Directory Crawl Job
Directory Crawl Job
The directory crawl job is an Inngest background function that automates the discovery of proptech vendors and products from supplier directories, starting with Kerfuffle.com.
Overview
When triggered with a directory URL, the job crawls all listing pages in that directory and extracts structured data for every vendor or product it finds. Results are persisted to the discovered_products table and used to feed the scoring and analysis pipeline.
How to Trigger a Crawl
- Log in to the platform (access restricted to
glyn@agentos.comanddylan@agentos.com). - On the main dashboard, paste a directory URL into the input field (e.g.

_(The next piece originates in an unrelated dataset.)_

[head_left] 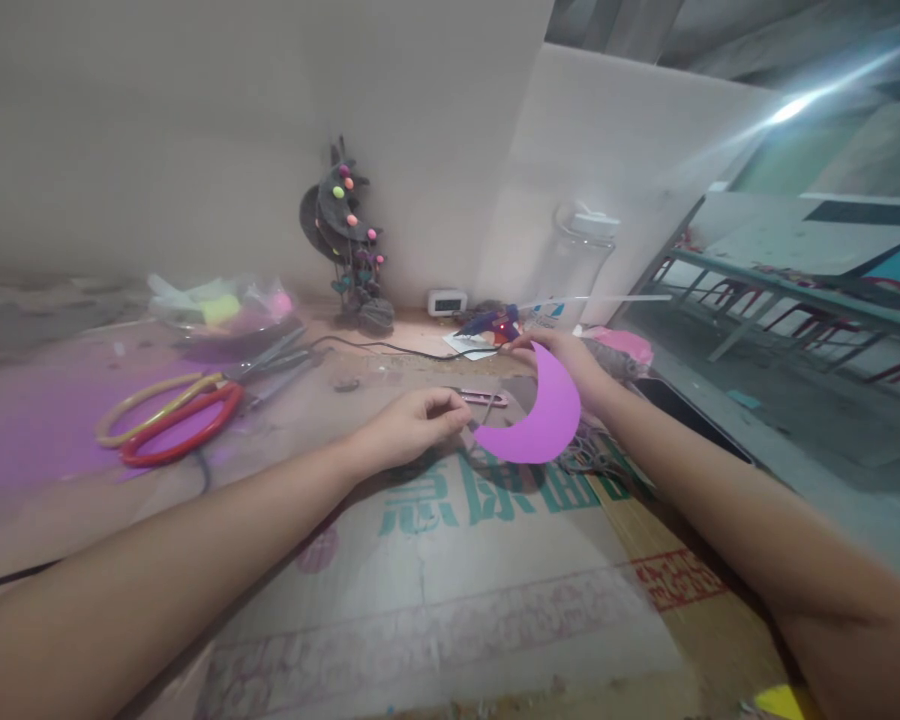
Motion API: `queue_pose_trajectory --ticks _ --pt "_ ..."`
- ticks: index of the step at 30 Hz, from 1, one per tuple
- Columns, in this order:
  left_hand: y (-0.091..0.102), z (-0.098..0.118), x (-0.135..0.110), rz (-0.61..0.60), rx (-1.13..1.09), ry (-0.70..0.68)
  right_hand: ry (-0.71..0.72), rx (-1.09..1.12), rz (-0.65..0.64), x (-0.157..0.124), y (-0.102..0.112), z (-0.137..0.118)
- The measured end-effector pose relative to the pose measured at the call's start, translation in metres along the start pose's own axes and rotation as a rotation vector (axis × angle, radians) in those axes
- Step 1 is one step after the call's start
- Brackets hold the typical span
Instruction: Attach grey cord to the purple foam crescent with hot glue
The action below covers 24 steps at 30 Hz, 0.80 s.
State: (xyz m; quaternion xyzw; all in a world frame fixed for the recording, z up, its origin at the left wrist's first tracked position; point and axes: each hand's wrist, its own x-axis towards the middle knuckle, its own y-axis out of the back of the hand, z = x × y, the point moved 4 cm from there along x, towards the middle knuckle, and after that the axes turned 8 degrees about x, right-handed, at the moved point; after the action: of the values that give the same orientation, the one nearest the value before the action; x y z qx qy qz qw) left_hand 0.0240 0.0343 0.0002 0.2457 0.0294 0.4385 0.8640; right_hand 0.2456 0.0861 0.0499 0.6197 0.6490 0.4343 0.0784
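A flat purple crescent moon (559, 415) is held up between my two hands, its face turned towards me. My left hand (427, 420) pinches at its lower tip, where a small dark bit shows by the fingertips. My right hand (555, 355) is closed at the upper tip, its fingers partly behind the piece. Just beyond my left fingers lies a pink utility knife (484, 398). A blue glue gun (491, 325) with a lit red light rests behind my right hand. Cords (592, 450) lie in a tangle under the crescent's right side.
Scissors (184, 420) with red and yellow handles lie left. Behind them is a plastic bag (221, 305) of bright pieces. A grey moon ornament (341, 230) with coloured balls stands against the back board, near a small digital clock (447, 302) and a clear bottle (577, 255). A black phone-like slab (690, 420) lies right.
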Motion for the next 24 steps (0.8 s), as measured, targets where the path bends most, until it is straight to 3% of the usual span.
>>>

https://kerfuffle.com/suppliers). - Submit the URL — the Inngest background function is dispatched immediately.
- The job runs asynchronously; results populate the dashboard as they are persisted.
What Gets Extracted
For each listing found, the crawler extracts and stores the following fields in discovered_products:
| Field | Description |
|---|---|
name | Vendor or product name |
url | URL of the vendor/product |
category_tags | Category tags assigned in the directory |
description | Short description from the listing |
source_listing_url | The directory listing page the entry was found on |
Pagination
The crawler automatically follows paginated listing pages. A single job invocation will walk all pages in the directory, so you do not need to submit individual page URLs.
Rate-Limiting
Outbound requests to the target directory are rate-limited internally. This keeps crawl behaviour polite and reduces the risk of IP-level blocking from the source site. Crawl jobs may therefore take several minutes to complete for large directories.
Deduplication
Before persisting a discovered product, the job checks whether an entry with the same source URL already exists in discovered_products. If it does, the record is skipped. This means you can safely re-trigger a crawl on the same directory URL without creating duplicate rows — only net-new listings will be inserted.
Supported Directories
| Directory | Status |
|---|---|
| Kerfuffle.com | ✅ Supported |
Support for additional proptech supplier directories is planned for future releases.
Data Flow
User pastes URL
│
▼
Inngest job dispatched
│
▼
Crawler fetches listing pages (paginated)
│
▼
Per-listing extraction (name, URL, tags, description, source URL)
│
▼
Deduplication check against discovered_products
│
├─ Already exists → skip
│
└─ New entry → insert into discovered_products
│
▼
Dashboard updated
Notes
- The crawl job runs entirely in the background via Inngest. Closing your browser after submission will not interrupt the job.
- Rate-limiting is applied automatically — do not submit the same directory URL multiple times in rapid succession.
- The
discovered_productstable is the source for all downstream analysis, scoring, and dossier generation.